Le gouvernement d'entreprise dans les entreprises publiques

L'aide de l'Etat à ALSTOM

 

Le groupe ALSTOM a été confronté à des évènements ponctuels et conjoncturels qui ont eu un impact majeur sur les exercices 2001-2002 et 2002-2003. Il s'agit notamment de la survenance d'un risque industriel majeur dû au dysfonctionnement de certaines turbines à gaz et du dépôt de bilan d'un client essentiel dans le secteur Marine.

Malgré un premier plan de restructuration destiné à assainir l'activité du groupe mis en place en mars 2002, l'annonce des difficultés d'ALSTOM a amené les marchés à réagir brutalement. A compter de la fin du printemps 2003, ALSTOM a ainsi été victime d'une crise de confiance qui a compromis la mise en œuvre de son plan de restructuration.

L'échec des négociations entreprises par le groupe avec ses banques au début de l'été 2003 a conduit à définir en urgence un plan global impliquant l'Etat. Celui-ci a accordé son soutien en raison des conséquences économiques et sociales potentielles de la disparition d'ALSTOM. En effet, au 31 mars 2003, ALSTOM employait 110 000 personnes réparties dans 70 pays, dont 26 000 en France. De plus, les trois-quarts de l'activité d'ALSTOM étaient confiés à des sous-traitants employant eux-mêmes plus de 100 000 personnes de par le monde.

L'ensemble des mesures visées par les accords signés entre l'Etat, ALSTOM et ses principales banques créancières ont fait l'objet de notifications à la Commission européenne au titre des lignes directrices relatives aux aides d'Etat. Après de nombreux échanges, la Commission a finalement donné son accord le 7 juillet 2004 sous réserve des engagements souscrits par le Ministre de l'économie auprès du Commissaire à la concurrence.

Ce plan vise d'une part à assurer durablement l'émission des cautions bancaires nécessaire au bon fonctionnement de l'entreprise et d'autre part à renforcer ses fonds propres. Dans ce but, l'Etat va octroyer sa garantie, en second rang, pour un montant maximal de 1,25Md €. Par ailleurs, l'Etat restera actionnaire du groupe pendant le temps nécessaire à son redressement. Enfin, l'Etat a souscrit pour 185M € à l'augmentation de capital d'ALSTOM.

En contrepartie, la Commission européenne a exigé des engagements substantiels de l'Etat et de la société afin de remédier aux distorsions de concurrence. Ces engagements portent notamment sur des cessions d'actifs par ALSTOM, représentant un chiffre d'affaires global de l'ordre de 1,5Md €. L'Etat a, quant à lui, souscrit des engagements structurels en termes d'ouverture du marché français du matériel ferroviaire.

La mise en œuvre de ces engagements fera l'objet d'un suivi régulier par la Commission.

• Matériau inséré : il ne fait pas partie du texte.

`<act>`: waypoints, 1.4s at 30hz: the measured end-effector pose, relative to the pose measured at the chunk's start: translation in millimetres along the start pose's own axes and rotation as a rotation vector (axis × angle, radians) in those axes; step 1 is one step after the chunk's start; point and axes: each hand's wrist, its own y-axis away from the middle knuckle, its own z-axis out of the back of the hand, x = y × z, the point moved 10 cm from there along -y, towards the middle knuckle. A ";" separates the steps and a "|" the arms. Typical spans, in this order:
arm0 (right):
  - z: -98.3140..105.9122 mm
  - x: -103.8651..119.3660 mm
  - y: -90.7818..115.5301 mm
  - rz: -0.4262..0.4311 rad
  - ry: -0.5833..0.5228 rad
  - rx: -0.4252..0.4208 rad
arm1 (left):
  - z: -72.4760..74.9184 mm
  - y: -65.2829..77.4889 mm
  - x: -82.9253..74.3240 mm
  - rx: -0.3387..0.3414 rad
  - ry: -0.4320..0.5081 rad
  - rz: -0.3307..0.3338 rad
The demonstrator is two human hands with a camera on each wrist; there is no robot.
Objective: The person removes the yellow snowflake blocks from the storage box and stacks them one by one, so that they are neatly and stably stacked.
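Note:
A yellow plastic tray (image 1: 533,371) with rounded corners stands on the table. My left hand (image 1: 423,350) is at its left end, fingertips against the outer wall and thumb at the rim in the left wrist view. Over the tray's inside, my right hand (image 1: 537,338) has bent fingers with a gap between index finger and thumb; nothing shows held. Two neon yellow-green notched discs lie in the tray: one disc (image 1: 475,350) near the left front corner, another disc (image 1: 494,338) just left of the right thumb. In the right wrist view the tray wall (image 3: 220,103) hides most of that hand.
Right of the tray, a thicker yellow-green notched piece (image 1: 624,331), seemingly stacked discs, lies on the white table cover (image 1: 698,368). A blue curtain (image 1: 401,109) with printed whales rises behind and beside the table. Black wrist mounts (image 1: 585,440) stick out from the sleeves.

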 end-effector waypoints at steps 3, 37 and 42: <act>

Il s'agit là d'un exemple qui illustre parfaitement la fin d'un système qui permettait à l'Etat de renflouer les entreprises publiques déficitaires sans engagement de changement de stratégie de la part de ces entreprises. Au contraire, l'aide de l'Etat à ALSTOM a fait l'objet de longues et difficiles négociations entre trois protagonistes: l'Etat français, l'entreprise ALSTOM et la Commission européenne. Ce n'est que dans la mesure où la Commission a estimé que l'aide de l'Etat correspondait à celle qu'aurait pu apporter n'importe quel "investisseur avisé" placé dans les mêmes circonstances qu'elle l'a autorisée (le critère de "l'investisseur avisé en économie de marché" est  en effet utilisé par la Commission dans toutes les affaires d'aide d'Etat).

A l'heure actuelle, les entreprises publiques ne peuvent donc plus agir en comptant sur une garantie financière  illimitée et sans conditions de l'Etat.